Give again, word for word, every line in the entries below from the line with "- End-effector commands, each" up to and including the line with "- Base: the", and no other line.

------------------------------------------------------------------------

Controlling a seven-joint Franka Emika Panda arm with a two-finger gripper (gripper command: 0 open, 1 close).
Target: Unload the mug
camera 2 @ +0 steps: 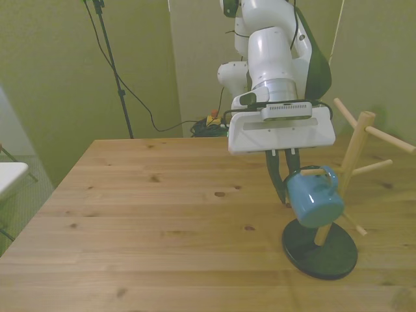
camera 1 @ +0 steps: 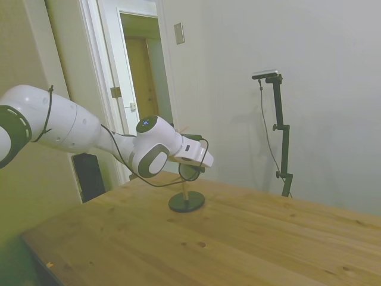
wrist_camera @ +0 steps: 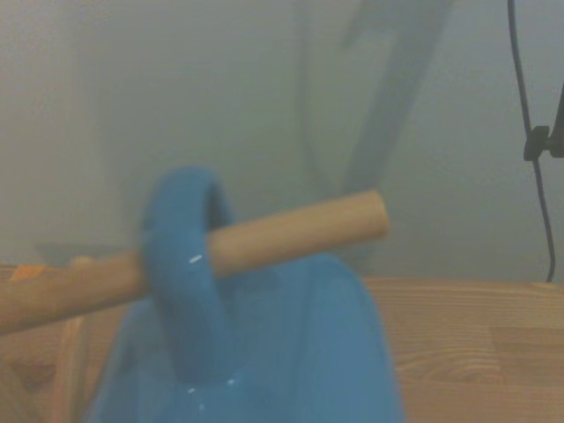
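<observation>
The mug [camera 2: 315,200] is small and blue and hangs by its handle on a low peg of the wooden peg stand [camera 2: 354,151], above the stand's black round base [camera 2: 320,255]. My gripper [camera 2: 286,187] comes down from above on the mug's side toward the front view's left. Its dark fingers [camera 2: 279,181] stand close together at the mug's rim and look shut on it. In the wrist view the mug [wrist_camera: 264,352] fills the lower part, and its handle loops around the peg [wrist_camera: 300,231]. The side view shows the gripper [camera 1: 191,170] above the stand's base [camera 1: 186,201].
The stand is near the wooden table's [camera 2: 162,214] edge at the front view's right, and other pegs [camera 2: 389,139] stick out above and beside the mug. A white object [camera 2: 10,177] sits off the table at the front view's left. Cables [camera 2: 208,122] lie on the floor behind.
</observation>
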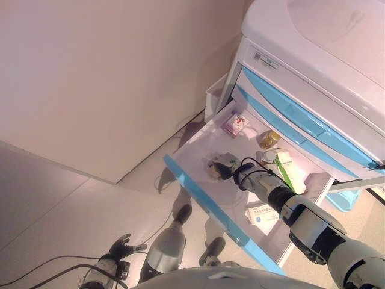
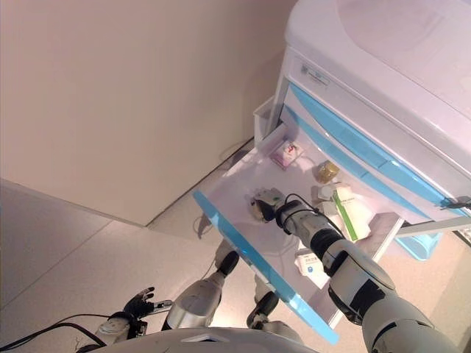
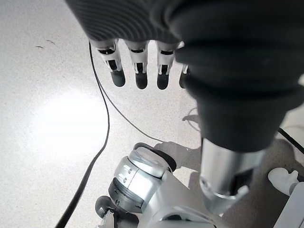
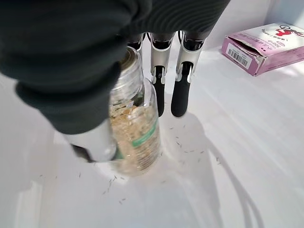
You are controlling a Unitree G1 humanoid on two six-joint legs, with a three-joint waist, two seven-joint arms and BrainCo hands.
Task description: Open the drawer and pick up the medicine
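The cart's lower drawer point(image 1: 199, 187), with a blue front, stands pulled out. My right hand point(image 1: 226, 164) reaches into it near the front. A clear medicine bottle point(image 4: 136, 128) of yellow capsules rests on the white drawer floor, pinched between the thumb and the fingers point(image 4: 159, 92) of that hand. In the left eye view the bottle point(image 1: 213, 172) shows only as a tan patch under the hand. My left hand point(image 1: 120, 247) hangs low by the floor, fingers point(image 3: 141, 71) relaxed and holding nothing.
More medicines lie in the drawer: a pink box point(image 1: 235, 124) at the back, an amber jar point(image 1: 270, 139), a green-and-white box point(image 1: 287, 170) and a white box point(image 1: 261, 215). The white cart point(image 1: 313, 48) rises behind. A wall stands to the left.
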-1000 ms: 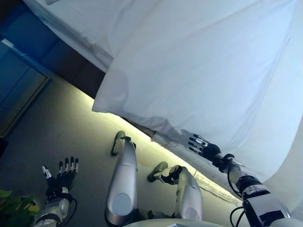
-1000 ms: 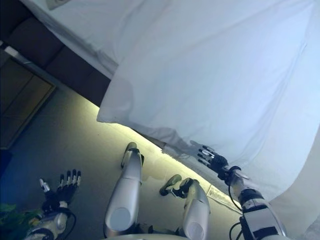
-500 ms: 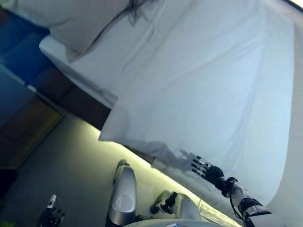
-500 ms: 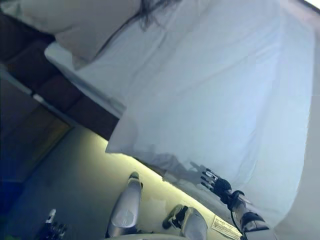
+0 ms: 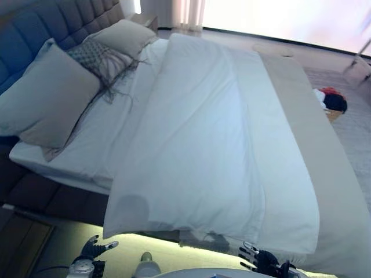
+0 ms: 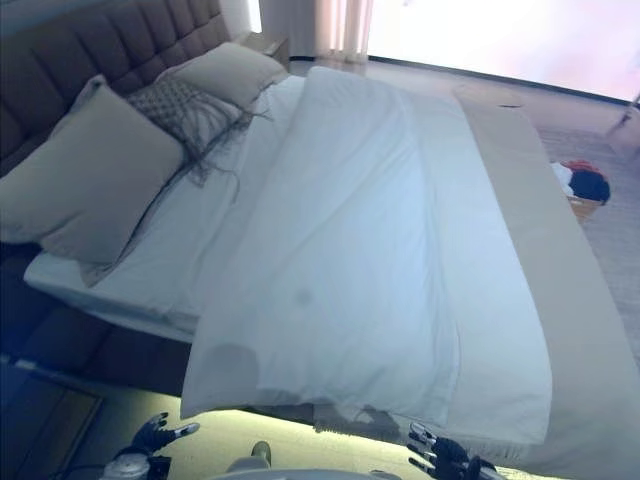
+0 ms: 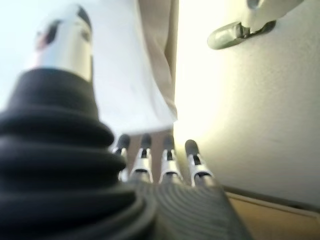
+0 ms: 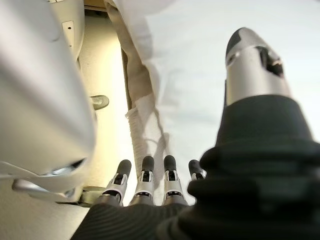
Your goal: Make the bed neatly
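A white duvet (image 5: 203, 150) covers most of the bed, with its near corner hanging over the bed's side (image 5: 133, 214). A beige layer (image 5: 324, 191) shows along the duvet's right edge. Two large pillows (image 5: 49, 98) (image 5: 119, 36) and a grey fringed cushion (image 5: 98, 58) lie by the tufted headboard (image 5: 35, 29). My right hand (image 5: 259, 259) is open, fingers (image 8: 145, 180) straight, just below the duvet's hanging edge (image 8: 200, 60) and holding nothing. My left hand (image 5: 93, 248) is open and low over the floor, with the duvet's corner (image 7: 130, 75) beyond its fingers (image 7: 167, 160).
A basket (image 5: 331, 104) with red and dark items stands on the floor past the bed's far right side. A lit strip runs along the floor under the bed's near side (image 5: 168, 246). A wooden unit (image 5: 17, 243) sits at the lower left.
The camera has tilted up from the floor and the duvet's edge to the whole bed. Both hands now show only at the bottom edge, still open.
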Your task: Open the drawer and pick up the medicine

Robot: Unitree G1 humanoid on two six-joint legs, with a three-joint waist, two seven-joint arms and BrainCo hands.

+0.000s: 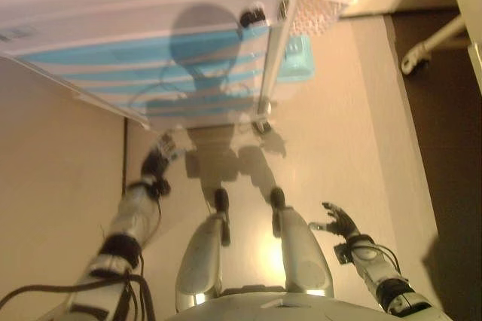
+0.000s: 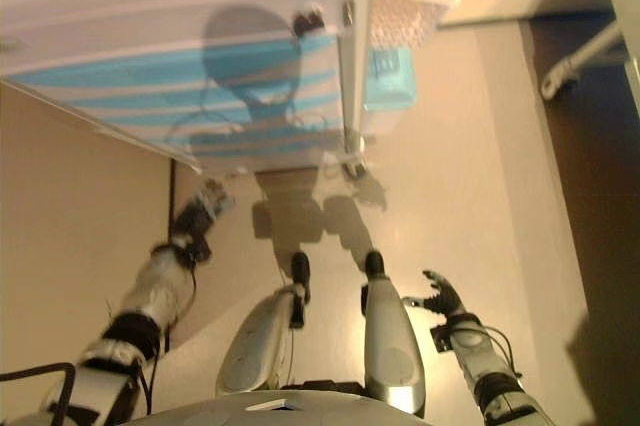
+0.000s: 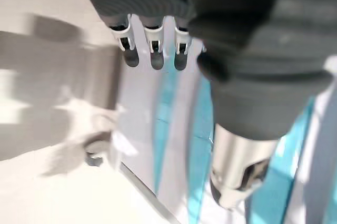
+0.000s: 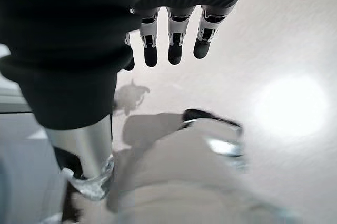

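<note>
The left hand [image 1: 160,151], fingers straight and empty, reaches low toward the closed drawers [image 1: 188,80] to open one. The right hand [image 1: 340,223] hangs relaxed, aside. No medicine shows, presumably inside.

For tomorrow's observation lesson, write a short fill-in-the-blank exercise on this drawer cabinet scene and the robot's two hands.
1. The drawer cabinet has white and ____ striped fronts.
2. The hand reaching toward the cabinet's bottom edge is the ____ hand.
3. The right hand hangs over the floor with its fingers ____.

Missing words: blue; left; open
</note>
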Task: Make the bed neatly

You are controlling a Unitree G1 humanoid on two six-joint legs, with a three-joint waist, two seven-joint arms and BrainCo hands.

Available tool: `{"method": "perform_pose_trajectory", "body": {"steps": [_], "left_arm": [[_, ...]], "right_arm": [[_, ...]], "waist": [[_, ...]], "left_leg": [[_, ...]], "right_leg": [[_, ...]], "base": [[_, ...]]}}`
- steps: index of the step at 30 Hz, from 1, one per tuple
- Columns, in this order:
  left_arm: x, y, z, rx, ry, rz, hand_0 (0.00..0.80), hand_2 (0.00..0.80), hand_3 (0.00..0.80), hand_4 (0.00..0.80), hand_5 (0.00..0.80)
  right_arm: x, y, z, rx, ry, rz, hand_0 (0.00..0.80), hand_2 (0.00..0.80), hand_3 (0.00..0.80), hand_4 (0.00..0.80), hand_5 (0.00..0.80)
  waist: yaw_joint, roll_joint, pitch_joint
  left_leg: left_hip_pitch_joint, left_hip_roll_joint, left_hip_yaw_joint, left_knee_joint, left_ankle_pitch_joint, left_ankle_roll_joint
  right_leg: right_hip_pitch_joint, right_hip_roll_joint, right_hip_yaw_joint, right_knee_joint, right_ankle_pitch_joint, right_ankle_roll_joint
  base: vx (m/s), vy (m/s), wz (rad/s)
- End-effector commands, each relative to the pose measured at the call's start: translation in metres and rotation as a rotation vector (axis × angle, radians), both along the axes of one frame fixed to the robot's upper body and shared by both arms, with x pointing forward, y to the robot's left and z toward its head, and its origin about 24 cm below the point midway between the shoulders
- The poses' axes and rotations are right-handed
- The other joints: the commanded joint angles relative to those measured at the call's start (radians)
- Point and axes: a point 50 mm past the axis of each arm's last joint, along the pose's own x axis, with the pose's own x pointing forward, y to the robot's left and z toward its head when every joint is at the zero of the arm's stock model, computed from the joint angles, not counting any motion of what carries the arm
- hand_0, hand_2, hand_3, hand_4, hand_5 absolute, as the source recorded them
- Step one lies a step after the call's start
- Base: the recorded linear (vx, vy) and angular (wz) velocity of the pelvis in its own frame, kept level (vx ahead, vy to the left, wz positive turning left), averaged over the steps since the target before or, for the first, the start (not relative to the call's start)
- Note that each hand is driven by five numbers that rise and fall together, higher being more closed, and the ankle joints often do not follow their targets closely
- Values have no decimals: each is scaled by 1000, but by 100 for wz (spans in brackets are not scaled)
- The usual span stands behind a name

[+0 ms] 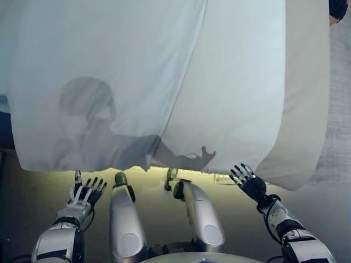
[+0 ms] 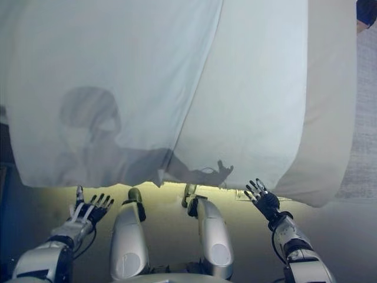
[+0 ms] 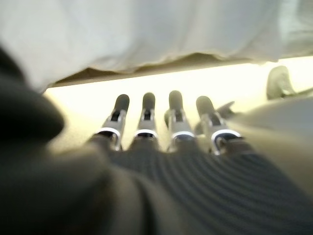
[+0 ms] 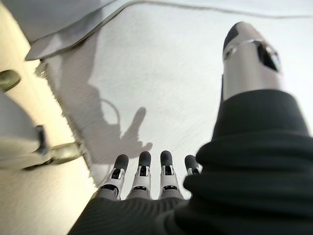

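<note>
Bed (image 1: 307,98) right ahead with its pale sheet (image 1: 109,82) draped over the near edge, and both the left robot hand (image 1: 86,193) and right robot hand (image 1: 249,183) hang just below the hem, fingers spread, holding nothing, seemingly poised to grab it.

The hanging edge of the white blanket (image 1: 98,82) drapes over the foot of the bed (image 1: 307,109), and a lit strip of floor (image 1: 33,192) runs open below that edge. Both hands sit in this strip with fingers spread: the left hand (image 1: 85,193) just below the blanket edge, the right hand (image 1: 249,183) near the white sheet (image 1: 236,82) beside the blanket.
</note>
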Motion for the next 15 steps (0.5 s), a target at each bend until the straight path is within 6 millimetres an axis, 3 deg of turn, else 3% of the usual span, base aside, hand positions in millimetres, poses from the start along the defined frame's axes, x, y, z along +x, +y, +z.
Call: {"method": "perform_pose_trajectory", "body": {"steps": [1, 6, 15], "left_arm": [[-37, -7, -21, -11, 108, -6, 0, 0, 0, 0, 0], [-49, -12, -27, 16, 82, -38, 0, 0, 0, 0, 0], [-65, -31, -36, 59, 35, -167, 0, 0, 0, 0, 0]], "right_arm": [[-25, -24, -5, -59, 33, -42, 0, 0, 0, 0, 0], [-39, -16, -15, -61, 92, -3, 0, 0, 0, 0, 0], [-92, 11, -49, -39, 297, 69, 0, 0, 0, 0, 0]], "waist": [[17, 34, -129], [17, 67, -199], [18, 127, -331]], "left_leg": [[42, -1, -2, -86, 66, -32], [184, -25, 29, -224, 105, -31], [370, -63, 45, -483, 187, -22]], "right_leg": [[113, -105, 15, -130, 61, 153], [237, -102, 2, -221, 73, 159], [390, -90, -9, -386, 133, 168]], "base": [[141, -6, 4], [165, -1, 4], [145, -4, -1]]}}
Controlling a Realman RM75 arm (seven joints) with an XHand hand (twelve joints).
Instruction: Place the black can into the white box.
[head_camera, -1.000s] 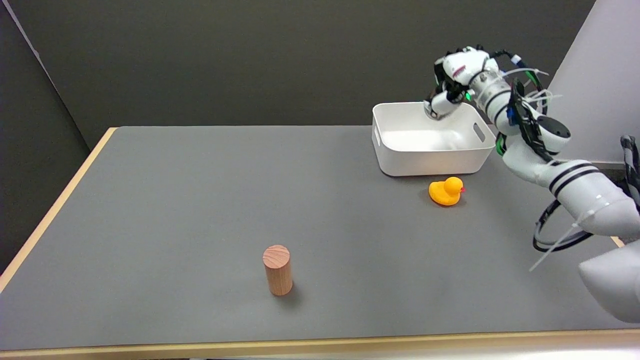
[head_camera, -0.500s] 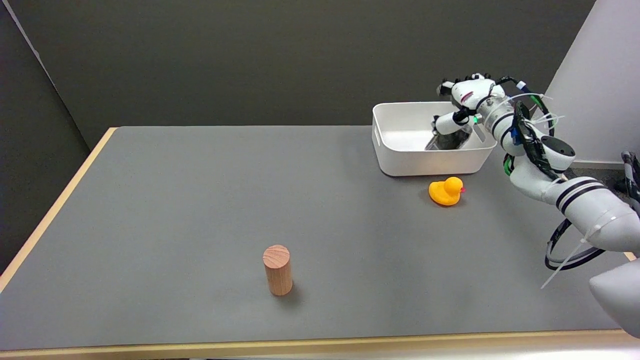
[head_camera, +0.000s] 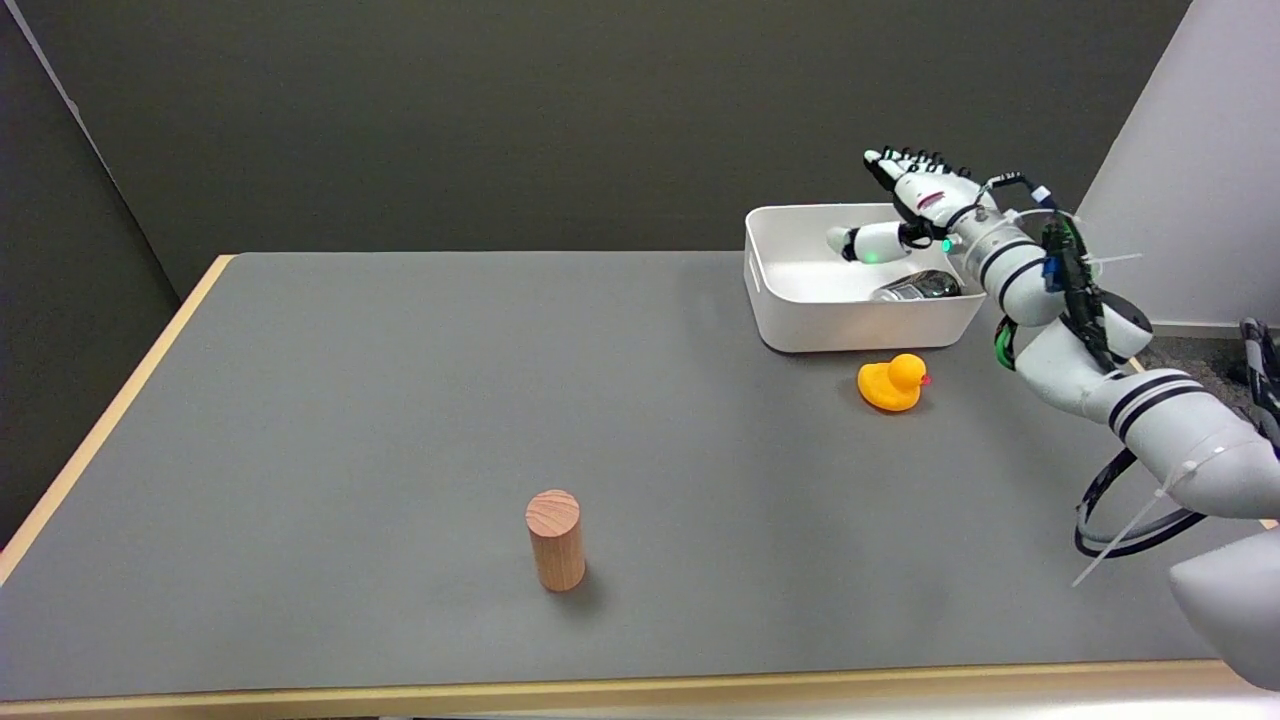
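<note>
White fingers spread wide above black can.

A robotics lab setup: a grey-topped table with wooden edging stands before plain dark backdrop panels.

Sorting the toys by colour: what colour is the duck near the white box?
Yellow-orange, with a small red beak; the duck shows clearly in the head view.
</note>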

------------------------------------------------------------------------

- The completed task:
- End-effector commands, each relative to the pose measured at the call's start: translation in metres and rotation as a rotation vector (axis × angle, radians), both along the axes of one frame fixed to the robot's upper body and shared by both arms, with x pointing forward, y to the robot's left and z toward its head, and its origin about 24 cm below the point midway between the shoulders
- The poses' axes and rotations are right-handed
- The other joints: the commanded joint angles relative to those measured at the call's start (radians)
- Point and axes: a point 50 mm past the axis of each arm's last joint, along the pose's own x axis, with the pose's own x pointing forward, y to the robot's left and z toward its head when every joint is at the zero of the arm's stock model, computed from the joint angles, not counting any motion of what carries the arm
- hand_0, hand_2, hand_3, hand_4, hand_5 absolute, as the source recorded them
- Step one lies a step after the call's start
- Base: the recorded linear (vx, vy) and angular (wz) velocity of the pelvis in its own frame, kept level (vx ahead, vy to the left, wz positive turning left), averaged over the steps since the target before or, for the first, the start (not relative to the call's start)

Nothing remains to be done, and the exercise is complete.